Not only did Wael Ghonim help spark a political revolution in Egypt but it appears the former Google employee may have peaked his company's interest in his home country.
A Google branded bus will begin traveling across Egypt this week look looking for the next generation of technology ideas and the thinkers behind them, according to The New York Times.
"We will put someone’s dream through a seven-month crash course that will help turn it into a commercially viable business," Wael Fakharany, Google’s manager in Egypt, told the paper. "We have been working on this concept for nine months. We had signed a contract with the Egyptian government in 2009 to invest in the country’s Internet ecosystem and this is part of that commitment."

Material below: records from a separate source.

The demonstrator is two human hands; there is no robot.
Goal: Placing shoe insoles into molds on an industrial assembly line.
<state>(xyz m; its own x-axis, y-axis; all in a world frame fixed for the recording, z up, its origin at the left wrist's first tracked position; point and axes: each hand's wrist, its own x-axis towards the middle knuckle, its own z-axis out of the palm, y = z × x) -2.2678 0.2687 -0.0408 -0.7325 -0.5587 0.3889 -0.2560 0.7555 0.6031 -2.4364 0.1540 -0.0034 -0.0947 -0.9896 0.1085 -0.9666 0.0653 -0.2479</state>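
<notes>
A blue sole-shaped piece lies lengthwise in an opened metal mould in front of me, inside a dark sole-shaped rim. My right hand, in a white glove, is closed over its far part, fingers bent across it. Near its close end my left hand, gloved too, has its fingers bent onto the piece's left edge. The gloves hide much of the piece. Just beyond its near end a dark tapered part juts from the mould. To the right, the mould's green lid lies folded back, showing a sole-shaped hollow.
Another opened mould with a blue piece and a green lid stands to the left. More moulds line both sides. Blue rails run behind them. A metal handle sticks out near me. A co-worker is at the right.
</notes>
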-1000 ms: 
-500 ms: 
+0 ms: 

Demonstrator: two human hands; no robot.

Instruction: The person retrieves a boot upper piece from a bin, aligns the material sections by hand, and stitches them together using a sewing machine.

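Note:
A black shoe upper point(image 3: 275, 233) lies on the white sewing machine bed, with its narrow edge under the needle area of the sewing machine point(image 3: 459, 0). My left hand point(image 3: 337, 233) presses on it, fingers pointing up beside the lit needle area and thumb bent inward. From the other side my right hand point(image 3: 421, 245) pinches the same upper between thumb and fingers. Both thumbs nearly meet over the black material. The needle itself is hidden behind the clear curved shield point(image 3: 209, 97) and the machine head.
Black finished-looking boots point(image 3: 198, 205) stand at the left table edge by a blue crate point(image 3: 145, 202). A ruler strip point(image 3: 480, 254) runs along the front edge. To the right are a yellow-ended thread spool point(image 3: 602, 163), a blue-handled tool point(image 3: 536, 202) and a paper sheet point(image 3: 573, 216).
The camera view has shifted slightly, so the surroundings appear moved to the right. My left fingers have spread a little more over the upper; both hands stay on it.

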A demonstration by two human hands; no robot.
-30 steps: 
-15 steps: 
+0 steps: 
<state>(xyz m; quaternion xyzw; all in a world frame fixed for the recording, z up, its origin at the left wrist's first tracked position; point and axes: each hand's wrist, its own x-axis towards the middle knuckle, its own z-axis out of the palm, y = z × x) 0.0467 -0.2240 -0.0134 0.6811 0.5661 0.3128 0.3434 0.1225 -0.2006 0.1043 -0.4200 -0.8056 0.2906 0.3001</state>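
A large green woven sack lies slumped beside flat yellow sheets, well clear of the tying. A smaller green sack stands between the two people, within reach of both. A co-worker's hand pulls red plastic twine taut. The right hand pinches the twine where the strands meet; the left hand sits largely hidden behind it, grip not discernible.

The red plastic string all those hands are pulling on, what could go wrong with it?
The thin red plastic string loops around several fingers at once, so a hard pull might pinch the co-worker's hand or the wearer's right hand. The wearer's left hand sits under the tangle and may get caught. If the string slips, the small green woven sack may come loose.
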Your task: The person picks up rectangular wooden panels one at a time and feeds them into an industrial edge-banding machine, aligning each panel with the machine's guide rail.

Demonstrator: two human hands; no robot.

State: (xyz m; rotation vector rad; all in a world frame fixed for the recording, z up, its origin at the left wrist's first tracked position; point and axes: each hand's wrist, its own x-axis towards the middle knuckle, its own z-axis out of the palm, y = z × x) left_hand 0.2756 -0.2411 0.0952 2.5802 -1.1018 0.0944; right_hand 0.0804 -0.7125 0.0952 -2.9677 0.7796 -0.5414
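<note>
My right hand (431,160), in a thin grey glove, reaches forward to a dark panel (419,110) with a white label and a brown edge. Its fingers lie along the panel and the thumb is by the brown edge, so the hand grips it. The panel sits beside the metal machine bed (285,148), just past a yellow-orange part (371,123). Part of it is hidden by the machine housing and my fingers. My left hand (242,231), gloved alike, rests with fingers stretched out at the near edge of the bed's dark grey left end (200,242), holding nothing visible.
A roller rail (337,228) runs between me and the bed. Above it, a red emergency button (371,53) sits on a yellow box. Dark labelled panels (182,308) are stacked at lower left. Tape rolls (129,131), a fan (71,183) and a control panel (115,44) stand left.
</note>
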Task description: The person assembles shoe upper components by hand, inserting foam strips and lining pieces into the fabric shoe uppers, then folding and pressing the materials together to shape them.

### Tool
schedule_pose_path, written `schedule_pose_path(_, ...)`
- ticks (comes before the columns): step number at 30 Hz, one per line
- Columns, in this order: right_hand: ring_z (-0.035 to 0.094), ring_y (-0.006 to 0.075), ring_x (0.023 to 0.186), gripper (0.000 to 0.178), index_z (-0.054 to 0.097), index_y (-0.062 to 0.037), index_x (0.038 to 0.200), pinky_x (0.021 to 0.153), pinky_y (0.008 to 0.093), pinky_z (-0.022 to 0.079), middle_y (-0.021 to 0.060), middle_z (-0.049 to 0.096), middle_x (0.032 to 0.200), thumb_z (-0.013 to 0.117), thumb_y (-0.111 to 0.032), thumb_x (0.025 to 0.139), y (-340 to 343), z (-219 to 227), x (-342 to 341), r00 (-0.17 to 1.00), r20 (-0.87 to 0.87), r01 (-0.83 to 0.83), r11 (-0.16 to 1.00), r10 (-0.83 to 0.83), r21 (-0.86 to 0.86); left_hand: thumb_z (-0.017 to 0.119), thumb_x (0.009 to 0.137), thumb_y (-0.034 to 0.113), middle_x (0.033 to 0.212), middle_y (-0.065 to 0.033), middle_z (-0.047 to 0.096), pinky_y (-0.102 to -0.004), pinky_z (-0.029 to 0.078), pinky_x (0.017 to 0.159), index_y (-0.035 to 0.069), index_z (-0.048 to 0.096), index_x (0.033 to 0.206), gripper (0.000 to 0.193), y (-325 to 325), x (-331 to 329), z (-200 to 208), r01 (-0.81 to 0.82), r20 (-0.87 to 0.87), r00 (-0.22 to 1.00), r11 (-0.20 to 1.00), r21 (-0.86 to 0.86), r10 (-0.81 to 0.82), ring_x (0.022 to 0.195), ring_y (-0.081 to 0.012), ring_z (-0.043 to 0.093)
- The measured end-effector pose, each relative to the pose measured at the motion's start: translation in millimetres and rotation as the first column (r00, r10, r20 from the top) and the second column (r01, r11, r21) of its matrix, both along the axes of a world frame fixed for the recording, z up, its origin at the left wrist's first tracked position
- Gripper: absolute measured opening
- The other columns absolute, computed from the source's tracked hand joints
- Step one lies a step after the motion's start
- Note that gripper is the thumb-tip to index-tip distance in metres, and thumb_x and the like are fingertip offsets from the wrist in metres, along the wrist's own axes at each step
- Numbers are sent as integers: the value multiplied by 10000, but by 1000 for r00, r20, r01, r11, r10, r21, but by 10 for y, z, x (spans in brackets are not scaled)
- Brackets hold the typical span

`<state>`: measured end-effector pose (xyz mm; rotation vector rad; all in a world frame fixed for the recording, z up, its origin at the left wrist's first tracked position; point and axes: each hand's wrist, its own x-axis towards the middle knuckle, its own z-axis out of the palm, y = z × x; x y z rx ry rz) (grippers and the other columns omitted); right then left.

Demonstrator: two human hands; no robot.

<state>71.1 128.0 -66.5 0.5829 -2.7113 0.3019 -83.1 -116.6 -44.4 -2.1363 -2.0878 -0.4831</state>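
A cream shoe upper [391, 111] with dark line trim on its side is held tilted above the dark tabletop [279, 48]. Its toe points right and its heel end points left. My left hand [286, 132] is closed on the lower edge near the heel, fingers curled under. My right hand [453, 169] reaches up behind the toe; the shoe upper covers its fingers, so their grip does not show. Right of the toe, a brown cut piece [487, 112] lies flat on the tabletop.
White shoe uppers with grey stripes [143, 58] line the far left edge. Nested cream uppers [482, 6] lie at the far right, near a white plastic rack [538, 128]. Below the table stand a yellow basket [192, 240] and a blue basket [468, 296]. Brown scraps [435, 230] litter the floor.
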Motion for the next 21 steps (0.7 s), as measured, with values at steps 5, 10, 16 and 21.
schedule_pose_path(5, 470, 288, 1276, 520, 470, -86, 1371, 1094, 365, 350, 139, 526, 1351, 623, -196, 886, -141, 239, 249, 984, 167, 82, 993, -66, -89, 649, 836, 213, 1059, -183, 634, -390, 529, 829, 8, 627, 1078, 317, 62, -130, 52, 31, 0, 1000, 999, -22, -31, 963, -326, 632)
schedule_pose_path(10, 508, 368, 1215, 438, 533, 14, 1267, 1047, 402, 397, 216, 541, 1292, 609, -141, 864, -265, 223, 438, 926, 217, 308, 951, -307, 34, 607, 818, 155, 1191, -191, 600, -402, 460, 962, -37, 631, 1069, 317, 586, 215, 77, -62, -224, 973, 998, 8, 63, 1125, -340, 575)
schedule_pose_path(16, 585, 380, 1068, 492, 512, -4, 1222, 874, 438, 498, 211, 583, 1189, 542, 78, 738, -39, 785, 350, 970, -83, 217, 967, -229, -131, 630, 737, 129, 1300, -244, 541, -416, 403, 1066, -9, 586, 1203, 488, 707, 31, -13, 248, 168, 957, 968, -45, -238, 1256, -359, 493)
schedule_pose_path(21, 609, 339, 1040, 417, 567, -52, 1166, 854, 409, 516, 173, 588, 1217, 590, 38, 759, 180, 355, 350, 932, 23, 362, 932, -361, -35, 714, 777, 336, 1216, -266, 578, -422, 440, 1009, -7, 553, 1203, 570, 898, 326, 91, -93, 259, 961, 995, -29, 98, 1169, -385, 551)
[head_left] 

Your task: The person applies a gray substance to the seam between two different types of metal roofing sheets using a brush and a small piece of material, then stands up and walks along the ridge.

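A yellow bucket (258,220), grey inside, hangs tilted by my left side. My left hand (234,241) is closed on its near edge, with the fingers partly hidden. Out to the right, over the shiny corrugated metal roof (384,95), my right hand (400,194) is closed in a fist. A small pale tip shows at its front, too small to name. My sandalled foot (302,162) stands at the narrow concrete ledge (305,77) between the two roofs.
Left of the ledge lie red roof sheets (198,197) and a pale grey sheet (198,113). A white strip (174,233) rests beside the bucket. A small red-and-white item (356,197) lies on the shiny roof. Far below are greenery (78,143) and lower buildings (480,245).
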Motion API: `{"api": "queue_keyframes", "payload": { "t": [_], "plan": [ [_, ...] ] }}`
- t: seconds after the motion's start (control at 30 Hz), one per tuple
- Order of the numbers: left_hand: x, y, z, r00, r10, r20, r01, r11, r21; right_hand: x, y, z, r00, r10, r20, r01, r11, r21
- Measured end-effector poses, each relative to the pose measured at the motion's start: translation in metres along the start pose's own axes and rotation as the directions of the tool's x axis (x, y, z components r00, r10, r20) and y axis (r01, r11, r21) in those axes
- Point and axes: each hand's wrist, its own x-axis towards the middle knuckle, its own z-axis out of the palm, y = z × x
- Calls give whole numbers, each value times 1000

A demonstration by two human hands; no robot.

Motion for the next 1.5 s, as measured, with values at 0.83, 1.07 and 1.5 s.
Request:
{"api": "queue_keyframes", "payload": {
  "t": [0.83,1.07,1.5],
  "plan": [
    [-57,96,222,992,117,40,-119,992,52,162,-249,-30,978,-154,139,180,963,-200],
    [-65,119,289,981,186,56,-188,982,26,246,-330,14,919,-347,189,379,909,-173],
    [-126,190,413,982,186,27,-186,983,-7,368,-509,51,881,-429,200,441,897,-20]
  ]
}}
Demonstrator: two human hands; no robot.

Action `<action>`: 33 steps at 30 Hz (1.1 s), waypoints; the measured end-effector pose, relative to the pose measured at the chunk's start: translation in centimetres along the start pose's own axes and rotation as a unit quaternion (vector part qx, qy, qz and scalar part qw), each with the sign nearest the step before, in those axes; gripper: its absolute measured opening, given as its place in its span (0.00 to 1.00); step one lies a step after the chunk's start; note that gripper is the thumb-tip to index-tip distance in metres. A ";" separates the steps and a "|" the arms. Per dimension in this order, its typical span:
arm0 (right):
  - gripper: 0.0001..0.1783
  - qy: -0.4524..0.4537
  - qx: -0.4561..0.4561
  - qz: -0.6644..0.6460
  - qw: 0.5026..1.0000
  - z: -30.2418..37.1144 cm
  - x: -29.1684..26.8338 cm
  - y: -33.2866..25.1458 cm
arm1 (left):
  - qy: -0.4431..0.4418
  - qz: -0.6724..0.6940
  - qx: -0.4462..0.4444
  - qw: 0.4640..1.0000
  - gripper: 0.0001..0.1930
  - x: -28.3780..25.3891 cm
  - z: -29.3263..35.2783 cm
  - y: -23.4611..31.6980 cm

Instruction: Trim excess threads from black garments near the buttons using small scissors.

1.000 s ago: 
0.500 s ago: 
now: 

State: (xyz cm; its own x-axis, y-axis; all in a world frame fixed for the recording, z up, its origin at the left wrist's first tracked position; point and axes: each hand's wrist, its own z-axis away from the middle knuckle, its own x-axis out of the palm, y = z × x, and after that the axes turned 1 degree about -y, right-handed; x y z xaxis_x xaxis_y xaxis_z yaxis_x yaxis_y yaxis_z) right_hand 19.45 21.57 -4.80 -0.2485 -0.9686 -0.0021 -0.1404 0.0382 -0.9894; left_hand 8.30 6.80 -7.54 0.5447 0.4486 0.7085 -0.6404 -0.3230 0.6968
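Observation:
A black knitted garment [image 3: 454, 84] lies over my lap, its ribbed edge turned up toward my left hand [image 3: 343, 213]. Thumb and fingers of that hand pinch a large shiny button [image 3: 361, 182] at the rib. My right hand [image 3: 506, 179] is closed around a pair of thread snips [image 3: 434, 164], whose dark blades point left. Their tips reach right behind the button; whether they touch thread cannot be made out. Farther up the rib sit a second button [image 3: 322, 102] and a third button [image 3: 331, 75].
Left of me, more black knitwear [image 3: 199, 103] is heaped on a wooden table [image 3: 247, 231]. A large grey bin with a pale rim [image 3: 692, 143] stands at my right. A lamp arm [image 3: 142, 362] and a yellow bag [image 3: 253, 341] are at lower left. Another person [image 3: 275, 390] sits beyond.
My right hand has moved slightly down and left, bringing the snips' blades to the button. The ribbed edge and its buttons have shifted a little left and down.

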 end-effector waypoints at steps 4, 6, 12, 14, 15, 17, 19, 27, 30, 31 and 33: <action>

The project is called Ebda2, or start in Arabic, and it is part of a larger effort by technology companies to find talent amongst the young, well-educated class in Egypt that played a central role in last spring's uprising that led to the overthrow of President Hosni Mubarak.
Ghonim is currently on sabbatical from Google and working on a new book about the Egyptian revolution.
Projects and seminars like Alexandria Startup Weekend, Tahrir2, PlugandPlayEgypt.com and Flat6labs.com have all plugged into Egypt's vibrant youth to try and discover new talent like Google is trying to do.
Google's bus will visit several college campuses across Egypt, including in Cairo and Alexandria.